◆ Task brief
When you copy the listing, reproduce each line as it appears and omit every image.
········
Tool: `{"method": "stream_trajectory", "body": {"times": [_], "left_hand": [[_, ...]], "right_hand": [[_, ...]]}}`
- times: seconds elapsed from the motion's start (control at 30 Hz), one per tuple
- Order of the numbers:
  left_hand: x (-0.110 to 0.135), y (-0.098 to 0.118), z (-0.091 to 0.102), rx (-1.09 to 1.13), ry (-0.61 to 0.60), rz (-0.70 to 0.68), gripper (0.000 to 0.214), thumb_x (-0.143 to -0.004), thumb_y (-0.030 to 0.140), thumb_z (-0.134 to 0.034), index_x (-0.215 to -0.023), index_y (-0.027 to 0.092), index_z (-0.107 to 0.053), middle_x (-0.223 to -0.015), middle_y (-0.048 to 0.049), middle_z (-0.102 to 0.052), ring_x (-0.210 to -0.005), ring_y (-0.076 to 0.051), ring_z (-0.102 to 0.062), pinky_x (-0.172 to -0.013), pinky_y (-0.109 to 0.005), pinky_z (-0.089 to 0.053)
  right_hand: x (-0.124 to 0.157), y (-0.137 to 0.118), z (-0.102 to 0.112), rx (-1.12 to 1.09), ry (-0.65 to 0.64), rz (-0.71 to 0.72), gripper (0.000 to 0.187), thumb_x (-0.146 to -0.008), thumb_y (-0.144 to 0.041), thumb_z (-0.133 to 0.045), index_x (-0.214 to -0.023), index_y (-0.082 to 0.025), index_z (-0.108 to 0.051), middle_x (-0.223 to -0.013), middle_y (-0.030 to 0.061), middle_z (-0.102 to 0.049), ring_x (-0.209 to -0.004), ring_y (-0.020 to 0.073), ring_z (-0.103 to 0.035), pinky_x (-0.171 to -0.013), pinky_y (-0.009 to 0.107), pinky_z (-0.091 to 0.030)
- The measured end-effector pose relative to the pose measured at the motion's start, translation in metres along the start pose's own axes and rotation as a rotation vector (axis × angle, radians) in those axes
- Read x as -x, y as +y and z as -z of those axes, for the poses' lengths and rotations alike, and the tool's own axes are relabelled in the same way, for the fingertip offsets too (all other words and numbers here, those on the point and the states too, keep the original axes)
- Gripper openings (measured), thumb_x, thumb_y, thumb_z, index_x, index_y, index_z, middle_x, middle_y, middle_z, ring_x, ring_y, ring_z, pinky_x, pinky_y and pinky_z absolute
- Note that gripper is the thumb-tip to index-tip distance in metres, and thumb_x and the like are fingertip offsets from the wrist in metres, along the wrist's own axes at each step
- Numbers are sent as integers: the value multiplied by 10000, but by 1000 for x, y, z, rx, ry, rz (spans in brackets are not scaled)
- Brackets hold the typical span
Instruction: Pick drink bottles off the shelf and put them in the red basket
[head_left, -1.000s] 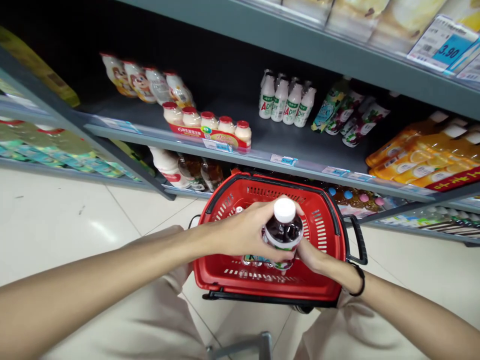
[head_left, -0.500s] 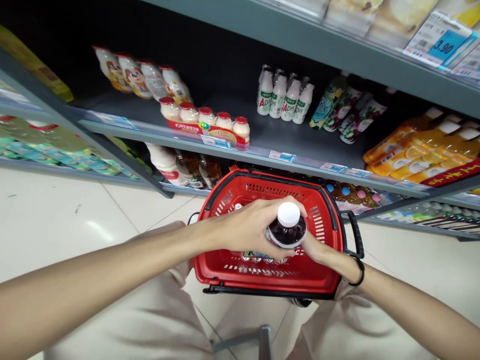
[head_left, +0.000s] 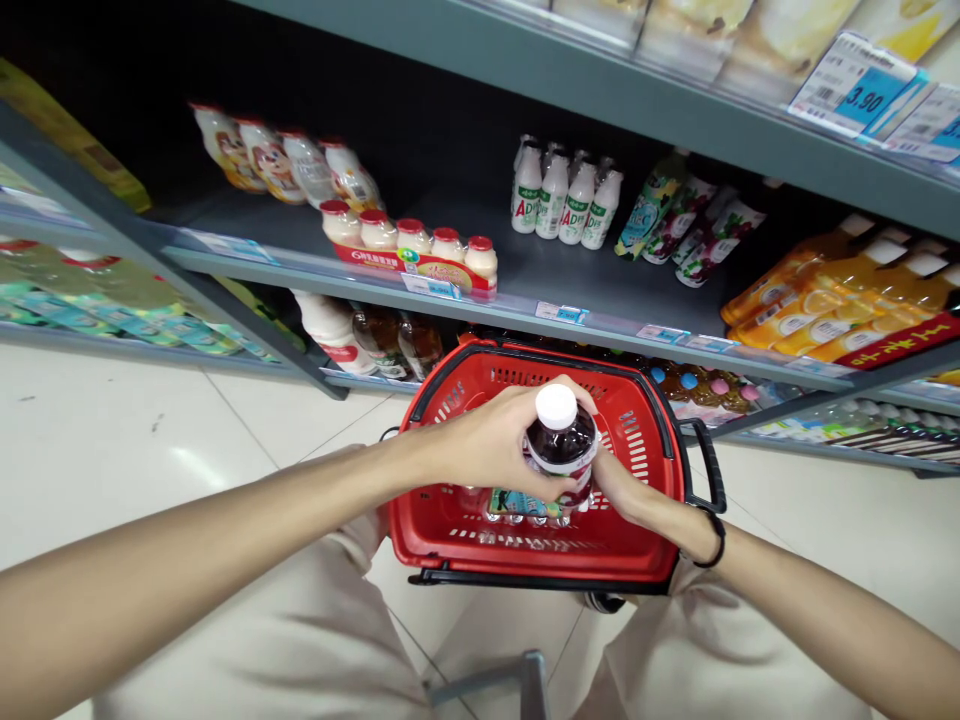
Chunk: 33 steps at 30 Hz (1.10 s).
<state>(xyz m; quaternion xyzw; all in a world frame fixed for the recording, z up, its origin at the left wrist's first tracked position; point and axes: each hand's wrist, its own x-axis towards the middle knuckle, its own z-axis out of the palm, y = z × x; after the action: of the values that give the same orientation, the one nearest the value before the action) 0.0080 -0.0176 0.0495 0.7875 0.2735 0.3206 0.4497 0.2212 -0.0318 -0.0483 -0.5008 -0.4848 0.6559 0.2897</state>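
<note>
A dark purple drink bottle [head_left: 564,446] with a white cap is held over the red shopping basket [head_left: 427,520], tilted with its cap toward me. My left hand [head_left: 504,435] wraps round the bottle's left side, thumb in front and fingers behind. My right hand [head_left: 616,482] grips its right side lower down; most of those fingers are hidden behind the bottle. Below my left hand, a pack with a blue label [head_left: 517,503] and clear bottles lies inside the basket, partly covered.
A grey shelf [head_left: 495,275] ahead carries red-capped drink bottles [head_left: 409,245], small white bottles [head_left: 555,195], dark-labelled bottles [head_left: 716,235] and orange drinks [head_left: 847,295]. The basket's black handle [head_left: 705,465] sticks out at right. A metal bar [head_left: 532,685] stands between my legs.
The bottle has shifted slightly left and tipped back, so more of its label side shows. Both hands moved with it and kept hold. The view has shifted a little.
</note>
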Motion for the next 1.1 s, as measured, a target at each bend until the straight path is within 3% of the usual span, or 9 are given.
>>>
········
◆ Expected answer
Tool: `{"method": "stream_trajectory", "body": {"times": [_], "left_hand": [[_, ...]], "right_hand": [[_, ...]]}}`
- times: seconds elapsed from the motion's start (control at 30 Hz), one per tuple
- Order of the numbers:
  left_hand: x (-0.110 to 0.135), y (-0.098 to 0.118), z (-0.091 to 0.102), rx (-1.09 to 1.13), ry (-0.61 to 0.60), rz (-0.70 to 0.68), gripper (0.000 to 0.214), thumb_x (-0.143 to -0.004), thumb_y (-0.030 to 0.140), thumb_z (-0.134 to 0.034), index_x (-0.215 to -0.023), index_y (-0.027 to 0.092), index_z (-0.107 to 0.053), middle_x (-0.223 to -0.015), middle_y (-0.048 to 0.049), middle_z (-0.102 to 0.052), ring_x (-0.210 to -0.005), ring_y (-0.076 to 0.051), ring_z (-0.102 to 0.062), pinky_x (-0.172 to -0.013), pinky_y (-0.109 to 0.005), pinky_z (-0.089 to 0.053)
  right_hand: x (-0.124 to 0.157), y (-0.137 to 0.118), z (-0.102 to 0.112), rx (-1.12 to 1.09), ry (-0.65 to 0.64), rz (-0.71 to 0.72), gripper (0.000 to 0.187), thumb_x (-0.146 to -0.008), thumb_y (-0.144 to 0.041), thumb_z (-0.133 to 0.045), index_x (-0.214 to -0.023), index_y (-0.082 to 0.025), index_z (-0.108 to 0.051), middle_x (-0.223 to -0.013), middle_y (-0.030 to 0.061), middle_z (-0.102 to 0.049), ring_x (-0.209 to -0.004), ring_y (-0.020 to 0.073), ring_z (-0.103 to 0.035), pinky_x (-0.171 to -0.013), pinky_y (-0.009 to 0.107), pinky_z (-0.091 to 0.030)
- The measured end-effector pose relative to the pose measured at the motion's start, translation in metres along the start pose's own axes and rotation as a rotation vector (axis × angle, radians) in those axes
- Read x as -x, y as +y and z as -z of those axes, for the poses' lengths and rotations alike, and the tool's own axes are relabelled in the same way, for the fingertip offsets too (all other words and numbers here, those on the point and the states too, keep the original axes)
- Gripper openings (measured), thumb_x, thumb_y, thumb_z, index_x, index_y, index_z, middle_x, middle_y, middle_z, ring_x, ring_y, ring_z, pinky_x, pinky_y and pinky_z absolute
- Note that gripper is the thumb-tip to index-tip distance in metres, and thumb_x and the like are fingertip offsets from the wrist in metres, along the wrist's own axes at each step
- Numbers are sent as integers: the value multiplied by 10000, but by 1000 for x, y, z, rx, ry, rz (spans in brackets are not scaled)
- Brackets hold the typical span
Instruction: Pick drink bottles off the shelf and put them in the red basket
[head_left, -1.000s] 
[head_left, -0.500s] 
[head_left, +0.000s] 
Chunk: 33 steps at 30 Hz (1.10 s).
<state>(xyz m; quaternion xyzw; all in a world frame fixed for the recording, z up, its origin at the left wrist's first tracked position; point and axes: each hand's wrist, its own x-axis towards the middle knuckle, its own z-axis out of the palm, y = z × x; after the action: of the values that give the same orientation, the one nearest the value before the action) 0.0080 -0.0176 0.0495 0.7875 0.2735 0.3206 0.4497 0.2212 -0.0318 -0.0483 -0.5008 -0.4848 0.6559 0.2897</state>
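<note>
A dark purple drink bottle [head_left: 564,446] with a white cap is held over the red shopping basket [head_left: 427,520], tilted with its cap toward me. My left hand [head_left: 504,435] wraps round the bottle's left side, thumb in front and fingers behind. My right hand [head_left: 616,482] grips its right side lower down; most of those fingers are hidden behind the bottle. Below my left hand, a pack with a blue label [head_left: 517,503] and clear bottles lies inside the basket, partly covered.
A grey shelf [head_left: 495,275] ahead carries red-capped drink bottles [head_left: 409,245], small white bottles [head_left: 555,195], dark-labelled bottles [head_left: 716,235] and orange drinks [head_left: 847,295]. The basket's black handle [head_left: 705,465] sticks out at right. A metal bar [head_left: 532,685] stands between my legs.
The bottle has shifted slightly left and tipped back, so more of its label side shows. Both hands moved with it and kept hold. The view has shifted a little.
</note>
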Motion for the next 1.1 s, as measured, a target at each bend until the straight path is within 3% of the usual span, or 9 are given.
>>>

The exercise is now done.